*** Begin section ***

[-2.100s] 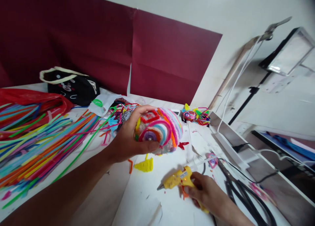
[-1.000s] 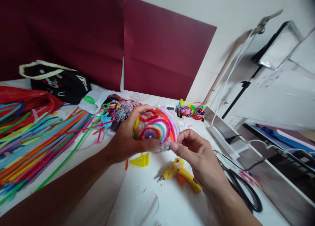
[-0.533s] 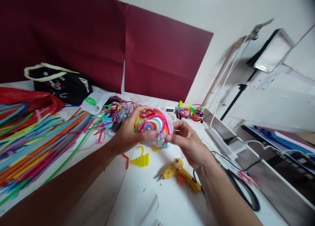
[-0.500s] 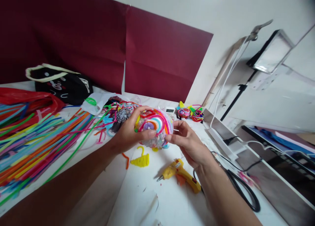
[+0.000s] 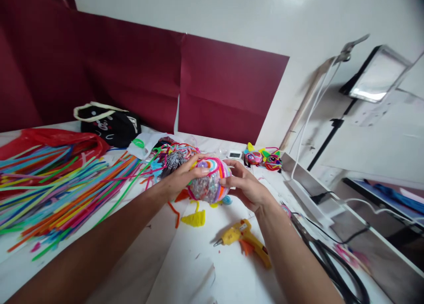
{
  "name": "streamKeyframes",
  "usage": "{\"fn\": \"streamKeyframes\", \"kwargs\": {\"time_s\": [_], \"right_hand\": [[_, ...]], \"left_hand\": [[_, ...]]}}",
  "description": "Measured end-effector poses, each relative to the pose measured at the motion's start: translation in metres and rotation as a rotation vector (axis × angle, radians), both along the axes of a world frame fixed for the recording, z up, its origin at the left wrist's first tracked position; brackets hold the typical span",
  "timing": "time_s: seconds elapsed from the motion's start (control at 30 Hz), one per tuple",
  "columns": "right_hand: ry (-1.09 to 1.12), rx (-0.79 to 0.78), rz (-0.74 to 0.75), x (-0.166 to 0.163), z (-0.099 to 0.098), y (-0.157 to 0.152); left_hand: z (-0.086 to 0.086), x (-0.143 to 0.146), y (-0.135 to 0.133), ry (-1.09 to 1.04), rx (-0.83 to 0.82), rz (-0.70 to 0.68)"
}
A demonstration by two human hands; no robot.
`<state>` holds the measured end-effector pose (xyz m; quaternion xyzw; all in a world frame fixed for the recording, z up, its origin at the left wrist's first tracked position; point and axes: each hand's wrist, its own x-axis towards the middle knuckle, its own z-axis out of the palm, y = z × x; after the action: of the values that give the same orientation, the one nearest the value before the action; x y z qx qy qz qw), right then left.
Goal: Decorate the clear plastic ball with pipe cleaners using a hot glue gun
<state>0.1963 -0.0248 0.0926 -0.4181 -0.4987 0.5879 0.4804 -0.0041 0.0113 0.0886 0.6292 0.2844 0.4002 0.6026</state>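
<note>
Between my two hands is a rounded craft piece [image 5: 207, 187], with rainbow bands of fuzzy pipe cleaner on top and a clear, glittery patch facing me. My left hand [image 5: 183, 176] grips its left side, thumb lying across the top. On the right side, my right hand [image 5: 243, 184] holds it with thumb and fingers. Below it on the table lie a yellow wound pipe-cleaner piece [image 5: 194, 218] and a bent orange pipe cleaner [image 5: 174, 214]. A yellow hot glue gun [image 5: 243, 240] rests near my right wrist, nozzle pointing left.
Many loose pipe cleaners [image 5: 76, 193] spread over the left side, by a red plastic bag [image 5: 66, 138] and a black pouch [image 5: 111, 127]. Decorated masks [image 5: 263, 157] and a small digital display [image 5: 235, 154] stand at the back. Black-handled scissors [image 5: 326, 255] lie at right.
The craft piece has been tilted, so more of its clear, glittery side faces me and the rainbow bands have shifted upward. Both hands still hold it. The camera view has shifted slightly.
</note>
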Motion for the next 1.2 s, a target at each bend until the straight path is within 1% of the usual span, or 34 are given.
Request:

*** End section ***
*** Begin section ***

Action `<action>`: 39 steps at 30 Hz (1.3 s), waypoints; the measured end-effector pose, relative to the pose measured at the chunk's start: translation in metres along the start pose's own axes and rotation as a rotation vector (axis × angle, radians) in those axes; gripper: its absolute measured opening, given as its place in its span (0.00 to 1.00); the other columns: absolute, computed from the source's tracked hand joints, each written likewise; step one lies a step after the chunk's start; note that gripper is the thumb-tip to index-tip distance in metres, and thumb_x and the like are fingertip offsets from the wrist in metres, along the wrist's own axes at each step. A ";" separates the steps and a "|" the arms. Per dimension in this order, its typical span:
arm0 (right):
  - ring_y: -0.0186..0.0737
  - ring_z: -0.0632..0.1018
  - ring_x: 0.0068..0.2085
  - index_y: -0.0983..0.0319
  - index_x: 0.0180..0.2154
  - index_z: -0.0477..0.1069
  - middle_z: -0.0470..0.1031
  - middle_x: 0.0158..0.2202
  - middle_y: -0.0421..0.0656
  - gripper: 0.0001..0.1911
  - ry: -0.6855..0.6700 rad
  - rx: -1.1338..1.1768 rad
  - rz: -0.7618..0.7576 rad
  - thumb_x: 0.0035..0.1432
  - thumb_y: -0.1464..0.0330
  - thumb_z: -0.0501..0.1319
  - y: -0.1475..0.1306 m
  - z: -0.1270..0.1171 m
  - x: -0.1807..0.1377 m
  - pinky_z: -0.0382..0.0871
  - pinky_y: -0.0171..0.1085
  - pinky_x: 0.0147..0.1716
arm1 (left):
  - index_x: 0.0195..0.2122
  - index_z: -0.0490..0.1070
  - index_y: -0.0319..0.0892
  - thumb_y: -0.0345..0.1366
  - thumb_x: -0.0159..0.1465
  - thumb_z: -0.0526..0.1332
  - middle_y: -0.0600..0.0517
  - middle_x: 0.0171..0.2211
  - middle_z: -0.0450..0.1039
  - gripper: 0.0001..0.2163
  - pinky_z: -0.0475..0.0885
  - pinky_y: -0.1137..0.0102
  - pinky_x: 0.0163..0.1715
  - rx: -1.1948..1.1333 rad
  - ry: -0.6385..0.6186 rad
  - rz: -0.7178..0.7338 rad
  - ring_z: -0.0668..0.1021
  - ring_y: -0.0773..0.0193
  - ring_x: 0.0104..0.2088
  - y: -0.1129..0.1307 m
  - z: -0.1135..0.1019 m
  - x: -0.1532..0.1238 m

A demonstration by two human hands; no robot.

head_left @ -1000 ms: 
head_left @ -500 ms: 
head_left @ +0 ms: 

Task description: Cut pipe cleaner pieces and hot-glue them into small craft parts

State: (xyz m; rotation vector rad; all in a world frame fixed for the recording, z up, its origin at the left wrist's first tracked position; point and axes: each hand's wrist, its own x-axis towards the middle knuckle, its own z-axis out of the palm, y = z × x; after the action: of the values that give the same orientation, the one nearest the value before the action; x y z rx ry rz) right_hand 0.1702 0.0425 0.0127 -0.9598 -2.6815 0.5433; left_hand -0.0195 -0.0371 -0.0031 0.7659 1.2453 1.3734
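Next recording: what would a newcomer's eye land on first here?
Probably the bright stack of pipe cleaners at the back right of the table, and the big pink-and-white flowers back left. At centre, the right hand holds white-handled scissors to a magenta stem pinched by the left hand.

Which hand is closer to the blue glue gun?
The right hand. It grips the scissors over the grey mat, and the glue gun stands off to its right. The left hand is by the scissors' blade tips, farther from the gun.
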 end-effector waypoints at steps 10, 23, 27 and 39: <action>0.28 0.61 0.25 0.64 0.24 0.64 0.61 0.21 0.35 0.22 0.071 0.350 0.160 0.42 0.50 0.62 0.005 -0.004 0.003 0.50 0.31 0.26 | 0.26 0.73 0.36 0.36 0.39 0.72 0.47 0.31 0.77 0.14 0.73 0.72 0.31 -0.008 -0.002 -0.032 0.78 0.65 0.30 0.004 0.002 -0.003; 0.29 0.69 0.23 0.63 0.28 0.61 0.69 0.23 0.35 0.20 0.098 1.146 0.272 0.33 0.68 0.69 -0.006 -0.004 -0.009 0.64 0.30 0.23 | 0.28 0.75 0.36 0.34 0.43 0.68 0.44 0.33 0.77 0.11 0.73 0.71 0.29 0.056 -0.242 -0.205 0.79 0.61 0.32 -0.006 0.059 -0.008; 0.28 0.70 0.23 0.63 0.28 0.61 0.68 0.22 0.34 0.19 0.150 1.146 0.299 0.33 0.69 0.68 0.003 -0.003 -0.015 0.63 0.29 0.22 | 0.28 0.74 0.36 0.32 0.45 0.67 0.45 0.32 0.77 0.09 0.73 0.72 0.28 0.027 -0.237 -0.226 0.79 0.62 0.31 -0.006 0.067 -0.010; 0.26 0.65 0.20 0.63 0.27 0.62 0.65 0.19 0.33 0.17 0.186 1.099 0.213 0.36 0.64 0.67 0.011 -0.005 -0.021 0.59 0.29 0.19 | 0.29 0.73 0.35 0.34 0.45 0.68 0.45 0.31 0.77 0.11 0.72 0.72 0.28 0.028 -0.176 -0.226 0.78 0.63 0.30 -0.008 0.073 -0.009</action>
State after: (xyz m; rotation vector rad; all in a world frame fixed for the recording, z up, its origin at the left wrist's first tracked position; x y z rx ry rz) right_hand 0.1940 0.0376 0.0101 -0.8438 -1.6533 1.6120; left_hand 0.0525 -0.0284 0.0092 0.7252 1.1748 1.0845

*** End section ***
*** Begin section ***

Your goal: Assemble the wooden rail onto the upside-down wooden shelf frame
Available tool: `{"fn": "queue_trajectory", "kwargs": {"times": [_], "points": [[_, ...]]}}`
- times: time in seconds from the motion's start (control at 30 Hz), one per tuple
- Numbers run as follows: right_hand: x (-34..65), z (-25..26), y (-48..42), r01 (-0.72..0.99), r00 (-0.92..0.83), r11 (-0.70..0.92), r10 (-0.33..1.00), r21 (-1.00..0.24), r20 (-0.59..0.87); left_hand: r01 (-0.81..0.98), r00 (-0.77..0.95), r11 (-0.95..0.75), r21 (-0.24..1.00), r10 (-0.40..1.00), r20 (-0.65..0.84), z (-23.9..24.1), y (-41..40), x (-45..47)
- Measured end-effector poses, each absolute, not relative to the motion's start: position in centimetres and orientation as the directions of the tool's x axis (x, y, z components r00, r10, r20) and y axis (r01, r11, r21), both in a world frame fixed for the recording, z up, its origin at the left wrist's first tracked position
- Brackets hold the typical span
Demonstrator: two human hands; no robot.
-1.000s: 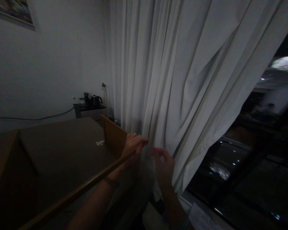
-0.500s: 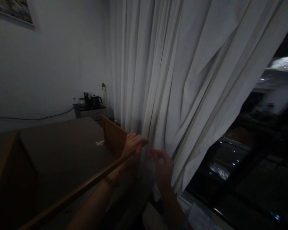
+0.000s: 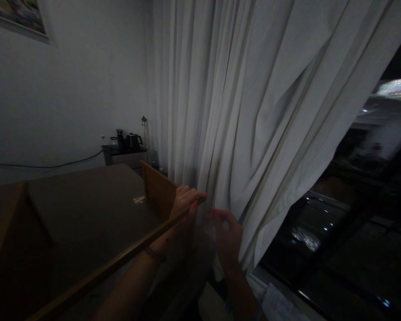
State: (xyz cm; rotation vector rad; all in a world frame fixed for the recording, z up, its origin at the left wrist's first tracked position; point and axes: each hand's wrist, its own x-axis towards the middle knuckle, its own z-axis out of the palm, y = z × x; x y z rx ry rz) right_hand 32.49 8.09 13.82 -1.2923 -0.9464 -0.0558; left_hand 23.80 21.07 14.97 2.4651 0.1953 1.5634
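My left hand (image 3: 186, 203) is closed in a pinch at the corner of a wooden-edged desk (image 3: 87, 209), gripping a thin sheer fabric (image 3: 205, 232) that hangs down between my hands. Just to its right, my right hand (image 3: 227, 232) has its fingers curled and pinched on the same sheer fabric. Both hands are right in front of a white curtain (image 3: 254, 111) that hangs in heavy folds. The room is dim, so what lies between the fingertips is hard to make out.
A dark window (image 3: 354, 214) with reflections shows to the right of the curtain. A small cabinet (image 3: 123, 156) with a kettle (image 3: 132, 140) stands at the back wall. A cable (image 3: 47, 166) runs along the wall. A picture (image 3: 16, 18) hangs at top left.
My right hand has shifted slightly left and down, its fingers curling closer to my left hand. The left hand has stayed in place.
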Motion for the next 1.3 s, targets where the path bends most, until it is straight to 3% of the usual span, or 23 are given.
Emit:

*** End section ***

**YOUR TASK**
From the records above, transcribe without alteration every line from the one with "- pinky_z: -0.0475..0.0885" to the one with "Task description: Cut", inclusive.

**RESULT OF THE EXERCISE**
  - pinky_z: -0.0475..0.0885
  - pinky_y: -0.1137..0.0102
  - pinky_x: 0.0163..0.1715
  - rx: -1.1948..1.1333 rad
  - ry: -0.6385..0.6186 rad
  - rz: -0.7178..0.7338 rad
  - ring_z: -0.0668..0.1021
  - ring_y: -0.0773..0.0193
  - ring_x: 0.0104..0.2088
  - y: -0.1129..0.1307 m
  - z: -0.1135..0.1019 m
  - x: -0.1532..0.1238 m

A demonstration by two human hands; no robot.

head_left @ -1000 ms: 
head_left @ -500 ms: 
head_left @ +0 ms: 

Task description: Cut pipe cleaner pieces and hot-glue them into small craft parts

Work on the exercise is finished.